During the next decade, we will focus on the following priority areas:
* We will improve our understanding of the causes of deaths in South Africa in order to ensure proper planning and appropriate allocation of resources
* We will accelerate the revitalisation of health facilities to reverse apartheid planning
* We will improve human resource planning and training to deal aggressively with the shortages and fair distribution of health workers throughout the National Health System
* We will implement a comprehensive school health programme as this will lay the foundation for health promotion among the youth
* We will accelerate the programme of making sure that medicines are available to all South Africans at an affordable price
* The goal of achieving equity between rich and poor, between urban and rural, between provinces and within provinces, will continue to drive our health sector reform programme
* We will increase the pool of those who have medical aid and protect them against unscrupulous schemes
* We will promote solidarity in health by ensuring those who can afford contribute to the health of the poor and indigent.

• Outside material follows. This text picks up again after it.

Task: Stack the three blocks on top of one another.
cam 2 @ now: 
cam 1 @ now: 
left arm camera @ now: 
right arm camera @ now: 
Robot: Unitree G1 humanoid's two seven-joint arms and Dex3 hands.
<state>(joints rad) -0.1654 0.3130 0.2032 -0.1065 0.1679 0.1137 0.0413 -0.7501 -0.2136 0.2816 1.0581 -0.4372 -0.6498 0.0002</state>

This year we will eliminate the backlog in assistive devices such as wheelchairs, hearing and walking aids and intensify our programmes on the non-communicable diseases such as diabetes, hypertension, heart disease, including obesity, by amongst others, stepping up our health promotion programme.
Madame Speaker, I have observed that the promise of free treatment for HIV and AIDS is fast becoming the popular slogan of the opposition parties in this house.
I think they need to wake up and stop daydreaming because we have already approved a programme to treat comprehensively those who are infected with HIV and are affected by AIDS, to manage them compassionately and to provide them with quality care. In the public sector these services are provided free of charge.
As we approach the tenth anniversary of freedom and democracy, I would urge sober reflection across society on the meaning and value of a just and equitable health care system to a nation that is still divided in many ways.
When we act to uphold the right to health and life of each South African, we truly begin to bridge these divisions.
The new decade is a new opportunity!